BIND-510 (Accurin vincristine) in solid and hematological malignancies

  • BIND plans to initiate investigational new drug (IND)-enabling toxicology studies and manufacturing scale-up for its second proprietary product candidate, BIND-510, in 1H 2015. Based on encouraging preclinical results, BIND plans to file an IND application with the U.S. Food and Drug Administration (FDA) for BIND-510 in 2016.
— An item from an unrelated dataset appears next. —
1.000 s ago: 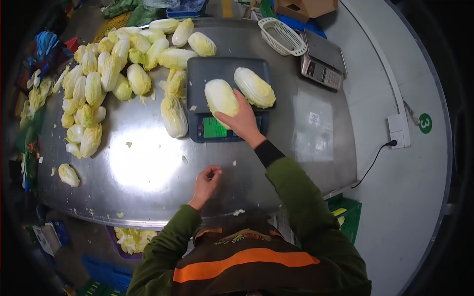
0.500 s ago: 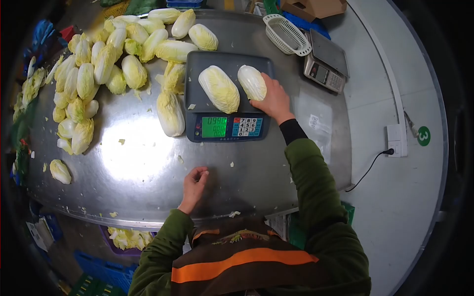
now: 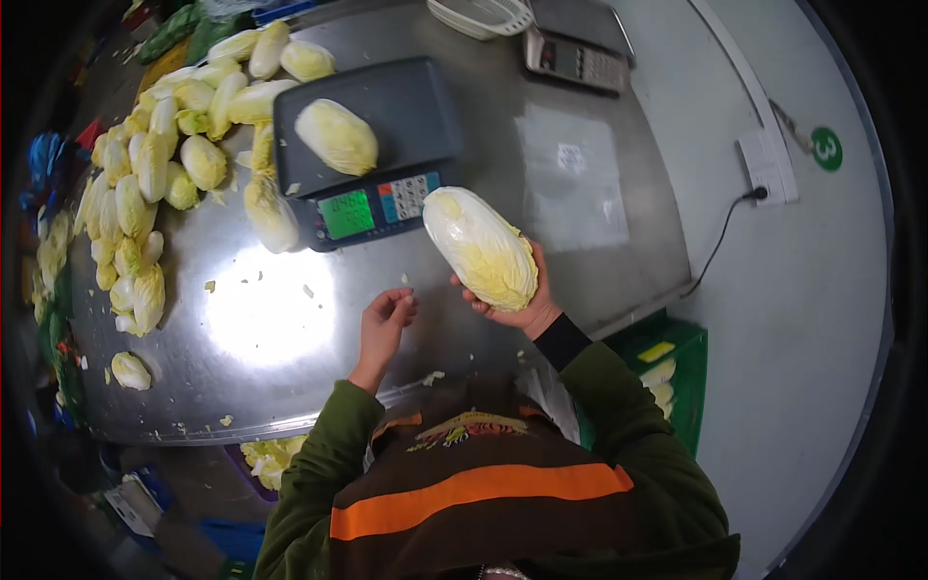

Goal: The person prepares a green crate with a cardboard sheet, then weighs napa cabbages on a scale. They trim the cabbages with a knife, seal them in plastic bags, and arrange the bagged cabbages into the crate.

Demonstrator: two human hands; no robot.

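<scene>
A napa cabbage (image 3: 476,242) rests tilted in my right hand (image 3: 535,304), whose fingers wrap round its lower end. It is held above the steel table, just to the right of the digital scale (image 3: 425,116). Another napa cabbage (image 3: 336,136) lies on the scale's dark tray. The green display (image 3: 346,214) is lit, its digits blurred. My left hand (image 3: 385,332) hovers over the table below the scale, fingers curled in towards the thumb, with nothing visible in them.
Many napa cabbages (image 3: 135,188) are heaped at the table's left. A second scale (image 3: 577,60) and a white basket (image 3: 480,17) stand at the back right. A green crate (image 3: 688,387) sits below the table's right edge, near a plugged-in cable (image 3: 717,244).
My right hand has lifted one napa cabbage off the scale and brought it towards me. The view has shifted, with the scale now further left. My left hand stays curled.
</scene>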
BIND THERAPEUTICS BUSINESS OVERVIEW:

  • In December 2014, BIND achieved a development milestone as part of its global collaboration agreement with Pfizer Inc. to develop and commercialize Accurins utilizing select small molecule targeted therapies. The collaboration aims to employ BIND’s Medicinal Nanoengineering™ platform to impart tissue and cellular targeting to molecularly targeted drugs. Pfizer has responsibility for development and commercialization of the selected Accurins. BIND received an upfront payment of $4.0 million in 2013 and has the potential to receive payments up to $89.5 million upon the achievement of specified development and regulatory events. BIND may also receive additional payments up to $110 million for specified commercial events as well as royalties in the low-single to high-single digit percentages on potential future sales of each Accurin commercialized, if any.
  • BIND has initiated initial formulation efforts with Merck’s novel polo-like kinase 1 (PLK1) and kinesin spindle protein (KSP) inhibitors, and BIND expects to apply its Accurin technology which it believes has the potential to preserve the strong preclinical activity of these compounds while reducing observed toxicity issues. The collaboration agreement includes the option to incorporate additional Merck compounds in the future. BIND will fund and conduct research and development activities to advance Accurin product candidates based on these agents through first-in-human clinical studies, after which Merck and BIND will alternate in choosing whether or not to further develop and commercialize the Accurin products. If BIND opts in, in most scenarios there will be no payments made to Merck beyond a royalty on future product sales. If Merck opts in, it will pay BIND a fee based on a multiple of BIND's research and development expenses, plus a royalty on future product sales.
  • BIND’s collaboration with AstraZeneca has achieved positive results with the Accurin nanoparticle AZD2811, demonstrating improved efficacy and enhanced trafficking to tumor sites in multiple preclinical models while displaying minimal bone marrow toxicity. AZD2811 is an Accurin containing AZD1152-hQPA, the active metabolite of the prodrug barasertib (AZD1152), a potent and selective inhibitor of aurora B kinase. BIND and AstraZeneca are working toward an IND application with the U.S. FDA for AZD2811. AstraZeneca has the exclusive right to lead development and commercialization and BIND will lead manufacturing during the development phase. BIND received an upfront payment of $4.0 million in 2013 and has the potential to receive payments totaling up to $193 million for specified clinical, regulatory and commercial milestones. BIND will also receive tiered single to double-digit royalties on future sales, if any.
  • BIND expects that one of its collaboration partners will file an IND application with the U.S. FDA for an Accurin therapeutic by mid-2015.
  • BIND ended 2014 with approximately $41 million (unaudited) in cash, cash equivalents and short-term investments.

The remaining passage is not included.